Currently, there are few studies on large-area mapping of P. euphratica using remote sensing images [4,23], and no public P. euphratica data has been published. Our work has a certain degree of exploratory significance for the automatic extraction of P. euphratica. Compared with the mapping of Populus euphratica in the Tarim River Basin by Peng Yan et al. [23], we used a new P. euphratica mapping technology process, optimized the input feature set, and improved the accuracy of the P. euphratica distribution map. The method we proposed is conducive to the rapid and accurate mapping of large-area natural P. euphratica forests and facilitates the dynamic monitoring and protection of P. euphratica. However, this method still needs to be verified or optimized in experiments conducted over larger areas.

6. Conclusions

Based on the GEE platform, we employed multi-source satellite images and fused sensitive features (such as phenology, spectrum, and texture) to construct an input feature set, and we then employed a random forest classifier to realize the large area high-precision mapping of P. euphratica for protecting and restoring P. euphratica. In this respect, we employed Globeland-30 to mask out non-vegetation areas. Subsequently, a dense NDVI time-series dataset was constructed by fusing Landsat-8 and Sentinel-2 data for 2022, and suitable filter functions were screened to reconstruct the NDVI time-series data, extract key phenological parameters, and integrate the spectral index, backscattering, and textural features, with the aim of constructing a suitable input feature set. Finally, a random forest model was employed to modify the training sample set using the active learning method, and the model was optimized iteratively. Ultimately, the distribution range of P. euphratica was extracted and the accuracy of the mapping results was evaluated.
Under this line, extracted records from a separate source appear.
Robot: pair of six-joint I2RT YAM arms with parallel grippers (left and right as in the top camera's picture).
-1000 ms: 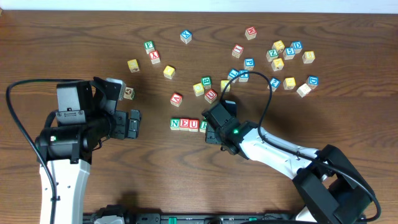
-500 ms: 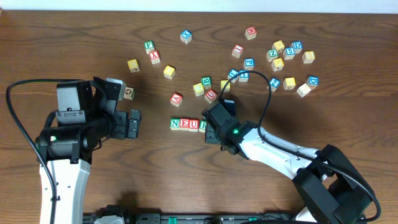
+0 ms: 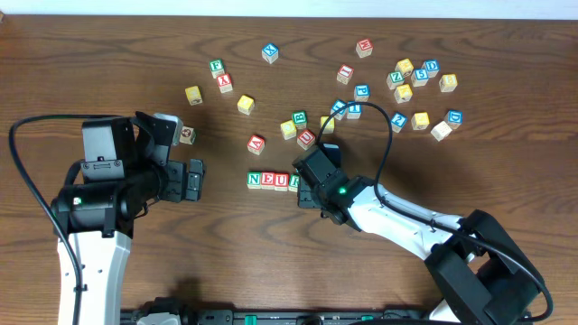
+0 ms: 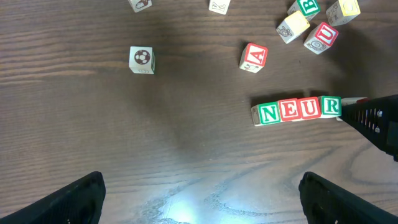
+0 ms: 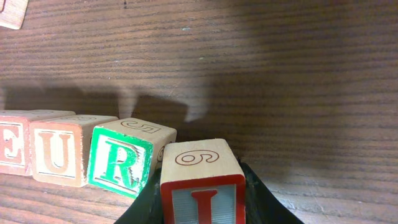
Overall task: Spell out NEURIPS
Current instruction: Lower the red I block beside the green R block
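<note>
**Item:** lettered row [image 4: 298, 110] of wooden cubes on a dark, streaky-grained wooden table [image 3: 226, 262]
- Square-edged blocks with pale matt faces and painted borders.
- N cube [image 4: 268, 113] green, E cube [image 4: 290, 110] red, U cube [image 4: 311, 108] red, R cube [image 4: 331, 106] green.
- Set side by side in one straight line.

**I cube** [image 5: 202, 193]
- Red border, red letter on a greyish panel.
- At the row's R end, just beside the R cube; whether the two touch cannot be told.
- Right gripper [image 5: 202, 208] clenched on it, black fingers [image 5: 258, 199] against both side faces.

**Left gripper** [image 4: 208, 196]
- Released, jaws spread wide and holding nothing.
- Off the row's N end, apart from it.

**Loose stock**
- Red A cube [image 4: 254, 57] and football-picture cube [image 4: 142, 59] beyond the row.
- More cubes scattered farther back.

**View notes**
- Right wrist alone shows line-drawn numerals on top faces: a 5 on the R cube, a 6 or 9 on the I cube. It also shows the fine grain of the wood.
- Overhead hides the I cube under the right gripper and partly covers the R cube.
- Left wrist shows all four row letters together, with the right gripper's black tip at the R end
</note>
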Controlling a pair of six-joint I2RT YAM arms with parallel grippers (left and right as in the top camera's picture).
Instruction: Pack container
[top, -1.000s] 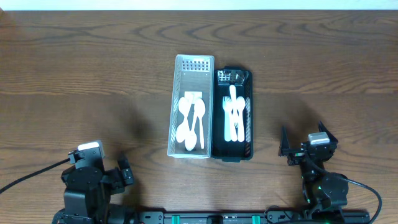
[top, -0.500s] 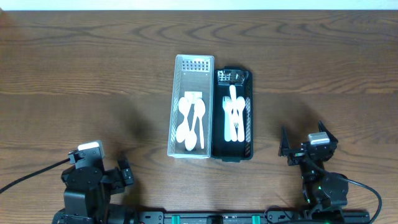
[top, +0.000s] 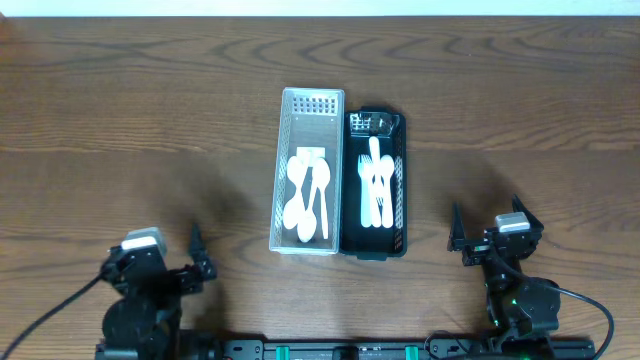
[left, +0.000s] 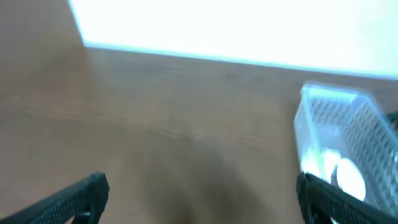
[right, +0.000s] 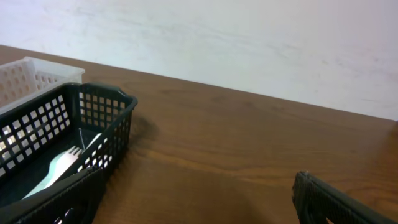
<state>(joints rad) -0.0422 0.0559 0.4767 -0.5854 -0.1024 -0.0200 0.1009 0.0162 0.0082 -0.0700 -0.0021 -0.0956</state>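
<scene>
Two baskets loaded, both arms low at the near edge

Both grippers sit well apart from the work. The left gripper (left: 202, 183) has its jaws spread wide with nothing between them, and the right gripper (right: 199, 177) is spread and empty as well. At the middle of the table (top: 120, 120) the clear basket (top: 312, 103) holds the white spoons (top: 308, 195). The black basket (top: 401, 180) stands against its right side and holds the white forks (top: 376, 190). No loose cutlery shows on the wood, so the packing looks finished or close to it.

The risk lies in any further reach. The baskets appear to touch along their long sides, so a push on one would likely carry the other with it. Both look light and could skate on the smooth wood. A finger lowered near a wall could catch in the mesh and tip the basket, spilling the plastic pieces. The left wrist view is blurred, so judging the gap to the clear basket from that side would be unreliable
</scene>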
Comparing various smoothing methods such as S-G, HANTS, Whittaker, and SWCF, SWCF was determined to be the best filtering method. The reconstructed NDVI time series was used to obtain phenological parameter features, such as SoS, EoS, LoS, Max value, DoM, and AoS. Based on the abundant band data of Sentinel-2, data for Band 2, Band 3, and Band 4 were obtained, and vegetation indices such as EVI, NDPI, IRECI, GCVI, and PSRI were constructed. The B8 band of Sentinel-2 was employed to obtain textural features, including CON, ASM, and CORR, and the VV and VH bands of Sentinel-1 were introduced to reflect the backscattering features. A feature dataset was formed that fully reflected the features of P. euphratica, and VH, CON, and B4 features were of high importance in identifying P. euphratica.

The feature dataset, containing phenological, spectral index, backscattering, and textural information, was input into the RF model, and the active learning method was used to optimize the model. The distribution data of the natural P. euphratica forest with a resolution of 10 m in the mainstream of the Tarim River were obtained, with an overall accuracy of 0.96, a producer’s accuracy of 0.98, a user’s accuracy of 0.95, a kappa coefficient of 0.93, and an F1-score of 0.96. The comparison experiments between the feature combinations PS, PSB, PST, and PSBT showed that simultaneously adding backscattering and textural features improved the P. euphratica extraction accuracy.

Generally, our study proposed a new large-area automated mapping method for natural P. euphratica forests, considered prior and posteriori information during the training process, identified a set of features that reflect the characteristics of P. euphratica, effectively improved the accuracy of P. euphratica extraction, and enriched research in this field. In the future, we will explore essential features that can reflect the characteristics of P. euphratica, combine more advanced technologies to improve the extraction method, and use available higher-resolution images to achieve efficient, large area, and rapid extraction of P. euphratica in arid areas.